Ce cadre explique pourquoi l’organisme peut mobiliser des sources d’énergie allant du substrat rapide et ponctuel (phosphocréatine et ATP) jusqu’aux réserves à plus long terme (glucides sous forme de glycogène, lipides sous forme de triglycérides) et pourquoi l’intensité de l’activité physique détermine le mélange des voies énergétiques utilisées.

Pour les lecteurs souhaitant approfondir, un schéma fonctionnel montre les transferts d’énergie lors des différentes phases et l’interconnexion des flux de matière entre glycolyse, fermentation et respiration dans les cellules.
Au coeur des organes : La respiration cellulaire
En pratique, l’étude des levures en condition d’oxygène limité illustre le passage de la respiration à la fermentation alcoolique et lactique, ce qui permet d’anticiper les réponses métaboliques humaines lors d’un effort intense et bref par bascule vers la fermentation lorsque le O2 n’est pas encore suffisant.

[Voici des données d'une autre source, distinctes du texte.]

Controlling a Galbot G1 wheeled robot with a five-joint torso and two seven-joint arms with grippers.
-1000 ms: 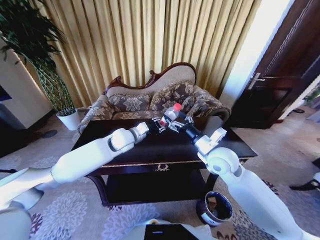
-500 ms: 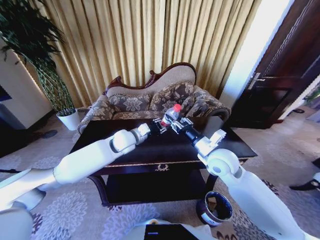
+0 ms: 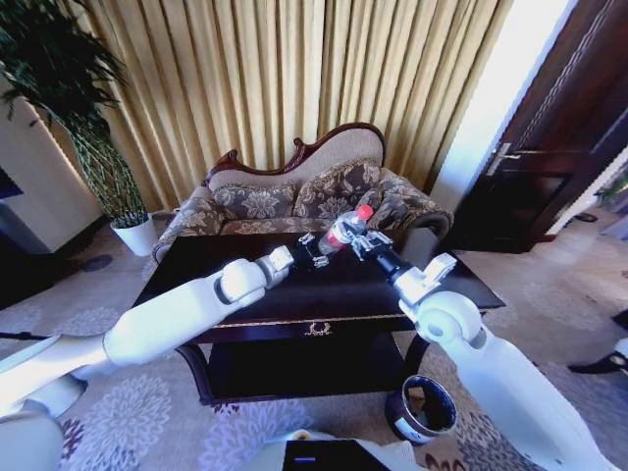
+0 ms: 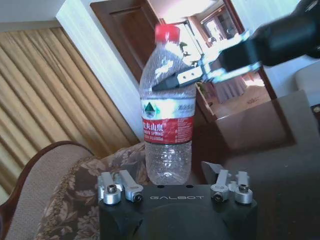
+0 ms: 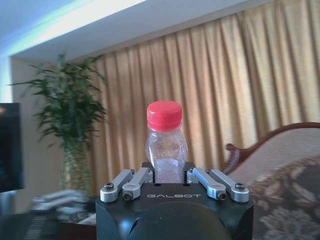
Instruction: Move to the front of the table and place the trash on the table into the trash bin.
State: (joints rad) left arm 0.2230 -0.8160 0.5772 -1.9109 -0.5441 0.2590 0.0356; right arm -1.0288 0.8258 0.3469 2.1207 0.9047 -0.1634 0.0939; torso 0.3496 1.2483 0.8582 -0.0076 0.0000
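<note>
Our right gripper [image 3: 355,238] has the bottle [image 3: 343,229] clamped and tilted above the table [image 3: 196,285]; our left gripper [image 3: 312,253] hangs released just beside it.

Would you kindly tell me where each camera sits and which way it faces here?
Head view: high, looking down over table and sofa; both arms show.
Left wrist view: behind the left gripper, facing the door.
Right wrist view: behind the right gripper, facing curtains.
All share the bottle.
</note>
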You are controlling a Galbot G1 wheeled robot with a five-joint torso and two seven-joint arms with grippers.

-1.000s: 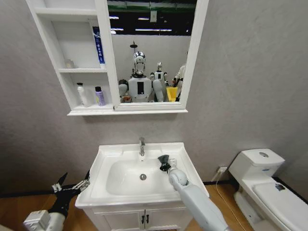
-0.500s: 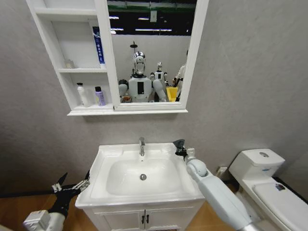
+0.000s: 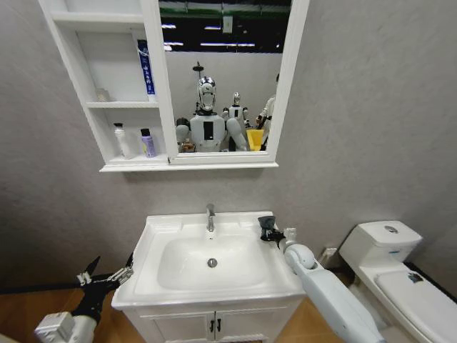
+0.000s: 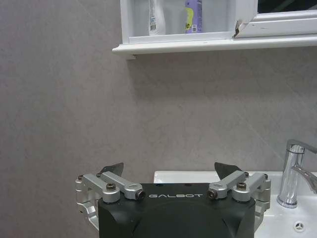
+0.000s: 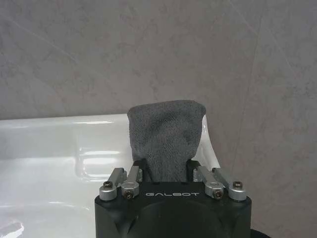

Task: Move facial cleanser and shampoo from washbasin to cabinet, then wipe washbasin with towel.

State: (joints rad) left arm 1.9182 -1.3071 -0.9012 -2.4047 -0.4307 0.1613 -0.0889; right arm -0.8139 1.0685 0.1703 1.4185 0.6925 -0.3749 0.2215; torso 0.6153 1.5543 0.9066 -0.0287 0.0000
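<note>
The dark grey towel point(image 3: 267, 227) hangs in my right gripper point(image 3: 269, 232), which is shut on it above the back right corner of the washbasin point(image 3: 161, 286). In the right wrist view the towel point(image 5: 166, 130) stands up between the fingers of the right gripper point(image 5: 166, 167), over the white rim of the washbasin point(image 5: 59, 144). A white bottle point(image 3: 123, 141) and a purple bottle point(image 3: 148, 143), the facial cleanser and shampoo, stand side by side on the lowest shelf of the cabinet point(image 3: 128, 166). My left gripper point(image 3: 107, 275) waits open, low beside the washbasin's left edge.
A chrome faucet point(image 3: 211, 216) stands at the back of the bowl. The mirror point(image 3: 221, 78) hangs above it. A white toilet point(image 3: 389, 275) stands to the right. The left wrist view shows the open left gripper point(image 4: 170, 171), the faucet point(image 4: 292, 173) and both bottles point(image 4: 194, 15).
My right gripper has carried the towel from the bowl's right side up to the back right corner of the washbasin, then settled slightly lower. The left arm has not moved.
</note>
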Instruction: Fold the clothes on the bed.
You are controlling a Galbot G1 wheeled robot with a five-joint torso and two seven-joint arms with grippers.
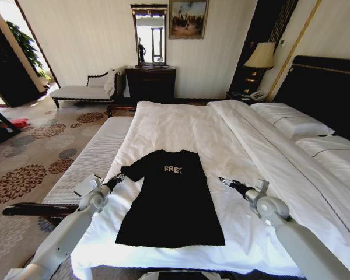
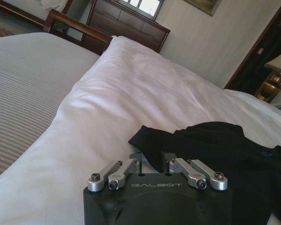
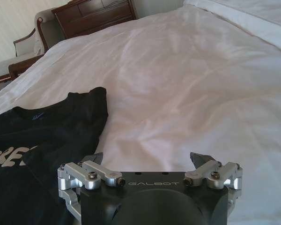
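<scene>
Left claw at the black top's left shoulder corner, low over the bed. In the left wrist view its fingers sit close together at the fabric edge; can't tell if they're pinching cloth or just closed beside it.

Black top lies flat, spread out near the foot of the white bed, white lettering facing up, hem toward the robot.

Right claw over bare sheet just right of the top's right shoulder, not touching it. Right wrist view shows its fingers spread wide, nothing between them, the top off to one side.
</scene>
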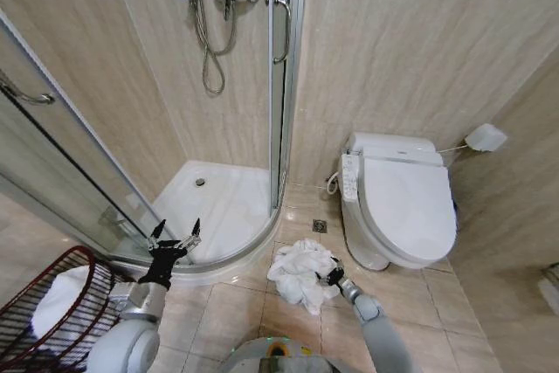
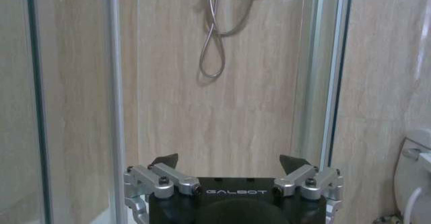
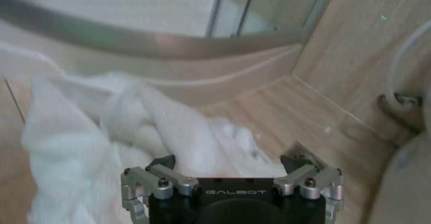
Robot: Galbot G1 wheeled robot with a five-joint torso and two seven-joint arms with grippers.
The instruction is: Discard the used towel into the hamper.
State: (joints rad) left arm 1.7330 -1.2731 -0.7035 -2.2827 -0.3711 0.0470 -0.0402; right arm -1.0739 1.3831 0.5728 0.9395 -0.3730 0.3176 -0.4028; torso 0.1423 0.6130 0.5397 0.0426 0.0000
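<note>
Head view: right end effector [image 1: 332, 277], fingers spread, presses at the crumpled white towel [image 1: 301, 272] on the floor at 6 o'clock. It should close deep into the folds. Left end effector [image 1: 173, 242] waits spread. Hamper [image 1: 52, 312] sits at 8 o'clock; toilet [image 1: 402, 207] crowds at 3 o'clock.

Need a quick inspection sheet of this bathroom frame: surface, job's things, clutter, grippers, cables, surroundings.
Surface: tiled floor, a floor drain near the toilet.
Job's things: white towel crumpled on the floor between shower and toilet; hamper at the robot's left, something white already inside.
Clutter: nothing seen.
Grippers: right gripper low at the towel's edge, fingers open; left gripper raised near the shower rim, open, empty.
Cables: a cord from the toilet to a wall box; shower hose hanging.
Surroundings: glass shower enclosure, tiled walls.
</note>
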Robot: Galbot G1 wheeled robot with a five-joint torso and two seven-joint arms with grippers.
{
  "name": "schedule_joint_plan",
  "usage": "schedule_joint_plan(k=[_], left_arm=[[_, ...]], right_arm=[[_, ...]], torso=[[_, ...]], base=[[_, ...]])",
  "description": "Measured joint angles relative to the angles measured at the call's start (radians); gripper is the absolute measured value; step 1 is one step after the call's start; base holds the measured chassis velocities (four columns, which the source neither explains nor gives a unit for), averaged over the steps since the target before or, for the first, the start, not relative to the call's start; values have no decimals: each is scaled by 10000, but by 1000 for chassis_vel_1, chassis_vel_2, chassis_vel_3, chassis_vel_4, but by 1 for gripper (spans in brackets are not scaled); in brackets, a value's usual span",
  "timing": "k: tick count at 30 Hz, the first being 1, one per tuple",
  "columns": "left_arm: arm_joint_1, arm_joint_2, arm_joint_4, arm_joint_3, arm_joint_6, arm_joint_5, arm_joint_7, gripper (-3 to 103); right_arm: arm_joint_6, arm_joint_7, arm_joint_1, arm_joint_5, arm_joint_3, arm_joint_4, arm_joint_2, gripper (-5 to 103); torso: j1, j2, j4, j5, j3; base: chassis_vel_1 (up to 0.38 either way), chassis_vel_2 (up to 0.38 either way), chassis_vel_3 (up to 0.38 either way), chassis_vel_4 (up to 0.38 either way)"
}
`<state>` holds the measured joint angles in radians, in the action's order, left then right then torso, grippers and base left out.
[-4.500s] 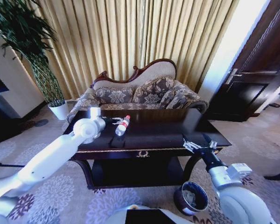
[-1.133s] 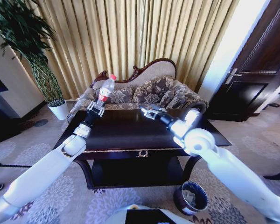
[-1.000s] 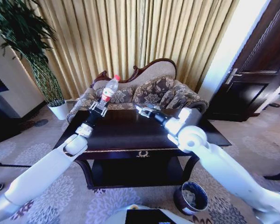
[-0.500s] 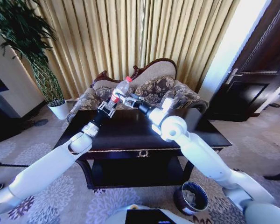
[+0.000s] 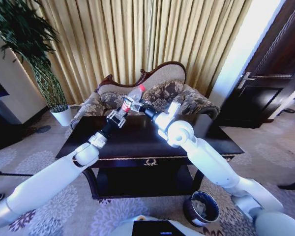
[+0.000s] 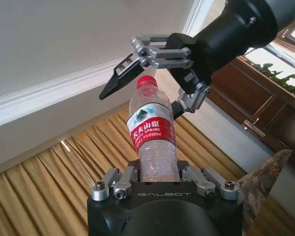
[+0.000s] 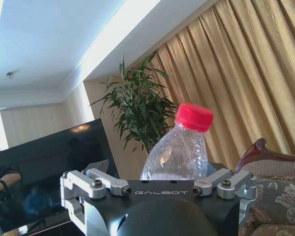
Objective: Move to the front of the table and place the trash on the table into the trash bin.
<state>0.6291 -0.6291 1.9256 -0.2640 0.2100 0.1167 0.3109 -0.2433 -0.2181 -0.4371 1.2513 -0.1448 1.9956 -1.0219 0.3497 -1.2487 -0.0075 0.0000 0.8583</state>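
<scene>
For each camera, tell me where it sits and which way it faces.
Head: high, facing forward and down at the table; both arms meet at the bottle.
Left wrist: behind the left end effector, facing up along the bottle.
Right wrist: behind the right end effector, toward curtains.
All three share the bottle.

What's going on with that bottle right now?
Left gripper shut on bottle, held above table. Right gripper open around its neck. Bin on floor.
</scene>
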Motion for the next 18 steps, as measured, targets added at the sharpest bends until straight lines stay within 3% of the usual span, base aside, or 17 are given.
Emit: schedule_joint_plan(k=[4, 6, 11, 12, 14, 18], left_arm=[[106, -10, 85, -25, -38, -14, -6, 34], [272, 37, 154, 97, -64, -22, -14, 34], [420, 112, 178, 214, -67, -25, -38, 34], [462, 118, 178, 245, -70, -26, -51, 33], [469, 109, 178, 250, -74, -26, -56, 32], [428, 42, 182, 182, -131, -29, -87, 32]], right_arm=[[-16, -118, -24, 1, -19, 54, 27, 101], [-35, -257, -63, -21, -64, 129, 82, 91], [-99, -274, -141, -132, -81, 200, 173, 81], [-108, -275, -217, -206, -63, 233, 228, 70], [-109, -274, -284, -232, -35, 272, 282, 70], [-109, -218, -462, -301, 46, 401, 458, 50]], torso=[[0, 0, -1, 0, 0], [0, 0, -1, 1, 0], [-1, 0, 2, 0, 0], [-1, 0, 1, 0, 0], [-1, 0, 1, 0, 0], [0, 0, -2, 1, 0]], base=[[0, 0, 0, 0], [0, 0, 0, 0], [0, 0, 0, 0], [0, 0, 0, 0], [0, 0, 0, 0], [0, 0, 0, 0]])
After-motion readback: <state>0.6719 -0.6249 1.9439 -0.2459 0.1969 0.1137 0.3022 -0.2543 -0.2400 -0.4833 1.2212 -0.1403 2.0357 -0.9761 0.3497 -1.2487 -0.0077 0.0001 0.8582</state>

Mettre en œuvre une compréhension des rythmes énergétiques aide à optimiser l’entraînement et la récupération en tenant compte des limites physiologiques et des capacités des fibres musculaires. Le métabolisme cellulaire est au cœur des performances humaines et des choix nutritionnels qui soutiennent la dépense énergétique nécessaire à l’activité physique.
- Les deux types principaux de métabolisme: respiration et fermentation.
- Rôles des substrats énergétiques et des réserves: ATP, phosphocréatine, glucose, glycogène, lipides.
- Différences entre fibres musculaires Type I et Type II et leurs préférences métaboliques.
- Impact des compléments et des substances interdites sur les performances et la santé.